Start of DATA SECTION

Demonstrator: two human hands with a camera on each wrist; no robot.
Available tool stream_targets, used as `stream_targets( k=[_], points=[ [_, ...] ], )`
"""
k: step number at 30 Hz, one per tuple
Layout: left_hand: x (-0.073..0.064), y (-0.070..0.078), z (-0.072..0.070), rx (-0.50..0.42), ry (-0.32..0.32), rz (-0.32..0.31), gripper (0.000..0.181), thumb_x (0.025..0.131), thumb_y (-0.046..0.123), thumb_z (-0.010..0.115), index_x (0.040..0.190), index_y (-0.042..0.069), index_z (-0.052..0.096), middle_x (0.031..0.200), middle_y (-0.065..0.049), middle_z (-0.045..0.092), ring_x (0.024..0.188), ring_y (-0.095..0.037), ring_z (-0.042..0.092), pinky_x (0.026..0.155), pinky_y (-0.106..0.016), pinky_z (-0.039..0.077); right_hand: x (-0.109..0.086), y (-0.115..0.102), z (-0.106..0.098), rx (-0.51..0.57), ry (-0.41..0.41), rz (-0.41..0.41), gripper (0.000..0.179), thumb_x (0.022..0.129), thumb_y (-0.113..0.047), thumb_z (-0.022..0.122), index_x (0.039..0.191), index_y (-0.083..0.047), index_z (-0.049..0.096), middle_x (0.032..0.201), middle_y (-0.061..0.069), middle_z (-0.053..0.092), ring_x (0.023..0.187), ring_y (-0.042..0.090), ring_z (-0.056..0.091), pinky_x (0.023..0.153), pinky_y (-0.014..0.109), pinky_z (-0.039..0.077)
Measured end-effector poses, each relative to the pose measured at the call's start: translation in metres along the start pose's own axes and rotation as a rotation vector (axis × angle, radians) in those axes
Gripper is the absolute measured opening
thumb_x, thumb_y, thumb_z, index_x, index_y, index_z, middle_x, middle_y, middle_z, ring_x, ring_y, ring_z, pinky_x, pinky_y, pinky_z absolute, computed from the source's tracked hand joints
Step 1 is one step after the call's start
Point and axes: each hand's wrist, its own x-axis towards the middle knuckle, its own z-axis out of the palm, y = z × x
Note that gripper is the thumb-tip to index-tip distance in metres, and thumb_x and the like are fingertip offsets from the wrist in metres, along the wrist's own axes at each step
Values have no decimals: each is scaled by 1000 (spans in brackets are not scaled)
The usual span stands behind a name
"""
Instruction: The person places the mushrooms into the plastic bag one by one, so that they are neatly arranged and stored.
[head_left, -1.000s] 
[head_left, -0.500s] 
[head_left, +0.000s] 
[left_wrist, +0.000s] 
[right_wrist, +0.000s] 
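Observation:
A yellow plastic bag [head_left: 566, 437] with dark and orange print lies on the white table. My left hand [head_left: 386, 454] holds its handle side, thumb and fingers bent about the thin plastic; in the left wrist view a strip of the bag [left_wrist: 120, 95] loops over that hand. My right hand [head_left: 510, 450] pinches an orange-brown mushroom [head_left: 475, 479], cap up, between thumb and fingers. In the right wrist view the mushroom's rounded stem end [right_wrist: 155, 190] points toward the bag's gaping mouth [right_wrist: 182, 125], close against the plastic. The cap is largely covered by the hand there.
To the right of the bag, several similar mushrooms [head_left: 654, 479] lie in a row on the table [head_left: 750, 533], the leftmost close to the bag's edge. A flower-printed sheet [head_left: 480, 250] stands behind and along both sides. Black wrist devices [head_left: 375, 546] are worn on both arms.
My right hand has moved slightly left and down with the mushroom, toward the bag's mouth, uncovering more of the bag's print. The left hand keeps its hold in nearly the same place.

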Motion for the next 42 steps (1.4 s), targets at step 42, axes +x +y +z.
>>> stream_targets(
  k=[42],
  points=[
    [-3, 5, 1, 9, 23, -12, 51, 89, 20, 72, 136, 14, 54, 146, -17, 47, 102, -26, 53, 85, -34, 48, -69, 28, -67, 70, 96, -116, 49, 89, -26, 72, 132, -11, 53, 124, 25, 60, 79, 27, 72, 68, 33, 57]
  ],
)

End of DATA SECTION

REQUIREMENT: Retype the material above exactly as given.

REPLY:
Demonstrator: two human hands with a camera on each wrist; no robot.
Available tool stream_targets, used as `stream_targets( k=[_], points=[ [_, ...] ], )`
"""
k: step number at 30 Hz, one per tuple
Layout: left_hand: x (-0.073..0.064), y (-0.070..0.078), z (-0.072..0.070), rx (-0.50..0.42), ry (-0.32..0.32), rz (-0.32..0.31), gripper (0.000..0.181), thumb_x (0.025..0.131), thumb_y (-0.046..0.123), thumb_z (-0.010..0.115), index_x (0.040..0.190), index_y (-0.042..0.069), index_z (-0.052..0.096), middle_x (0.031..0.200), middle_y (-0.065..0.049), middle_z (-0.045..0.092), ring_x (0.024..0.188), ring_y (-0.095..0.037), ring_z (-0.042..0.092), pinky_x (0.026..0.155), pinky_y (-0.106..0.016), pinky_z (-0.039..0.077); right_hand: x (-0.109..0.086), y (-0.115..0.102), z (-0.106..0.098), rx (-0.51..0.57), ry (-0.41..0.41), rz (-0.41..0.41), gripper (0.000..0.179), thumb_x (0.022..0.129), thumb_y (-0.113..0.047), thumb_z (-0.022..0.122), index_x (0.039..0.191), index_y (-0.083..0.047), index_z (-0.049..0.096), middle_x (0.032..0.201), middle_y (-0.061..0.069), middle_z (-0.053..0.092), ring_x (0.023..0.187), ring_y (-0.042..0.090), ring_z (-0.056..0.091), pinky_x (0.023..0.153), pinky_y (-0.014..0.109), pinky_z (-0.039..0.077)
Measured end-effector poses, each relative to the pose measured at the call's start: translation in metres along the start pose's own axes and rotation as a rotation vector (axis × angle, radians) in those axes
Gripper is the absolute measured opening
thumb_x, thumb_y, thumb_z, index_x, index_y, index_z, middle_x, middle_y, middle_z, ring_x, ring_y, ring_z, pinky_x, pinky_y, pinky_z absolute, computed from the source's tracked hand joints
Step 1 is one step after the call's start
Point and axes: each hand's wrist, its own x-axis towards the middle knuckle, its own z-axis out of the palm, y = z × x
Note that gripper is the thumb-tip to index-tip distance in metres, and thumb_x and the like are fingertip offsets from the wrist in metres, along the wrist's own axes at each step
Values have no decimals: each is scaled by 1000 (spans in brackets are not scaled)
The usual span stands behind a name
"""
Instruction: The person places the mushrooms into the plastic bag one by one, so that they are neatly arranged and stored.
[head_left, -1.000s] 
[head_left, -0.500s] 
[head_left, +0.000s] 
[left_wrist, +0.000s] 
[right_wrist, +0.000s] 
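Observation:
A yellow plastic bag [head_left: 566, 437] with dark and orange print lies on the white table. My left hand [head_left: 386, 454] holds its handle side, thumb and fingers bent about the thin plastic; in the left wrist view a strip of the bag [left_wrist: 120, 95] loops over that hand. My right hand [head_left: 510, 450] pinches an orange-brown mushroom [head_left: 475, 479], cap up, between thumb and fingers. In the right wrist view the mushroom's rounded stem end [right_wrist: 155, 190] points toward the bag's gaping mouth [right_wrist: 182, 125], close against the plastic. The cap is largely covered by the hand there.
To the right of the bag, several similar mushrooms [head_left: 654, 479] lie in a row on the table [head_left: 750, 533], the leftmost close to the bag's edge. A flower-printed sheet [head_left: 480, 250] stands behind and along both sides. Black wrist devices [head_left: 375, 546] are worn on both arms.
My right hand has moved slightly left and down with the mushroom, toward the bag's mouth, uncovering more of the bag's print. The left hand keeps its hold in nearly the same place.
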
Motion for the next 42 steps (1.4 s), targets at step 42, axes +x +y +z.
>>> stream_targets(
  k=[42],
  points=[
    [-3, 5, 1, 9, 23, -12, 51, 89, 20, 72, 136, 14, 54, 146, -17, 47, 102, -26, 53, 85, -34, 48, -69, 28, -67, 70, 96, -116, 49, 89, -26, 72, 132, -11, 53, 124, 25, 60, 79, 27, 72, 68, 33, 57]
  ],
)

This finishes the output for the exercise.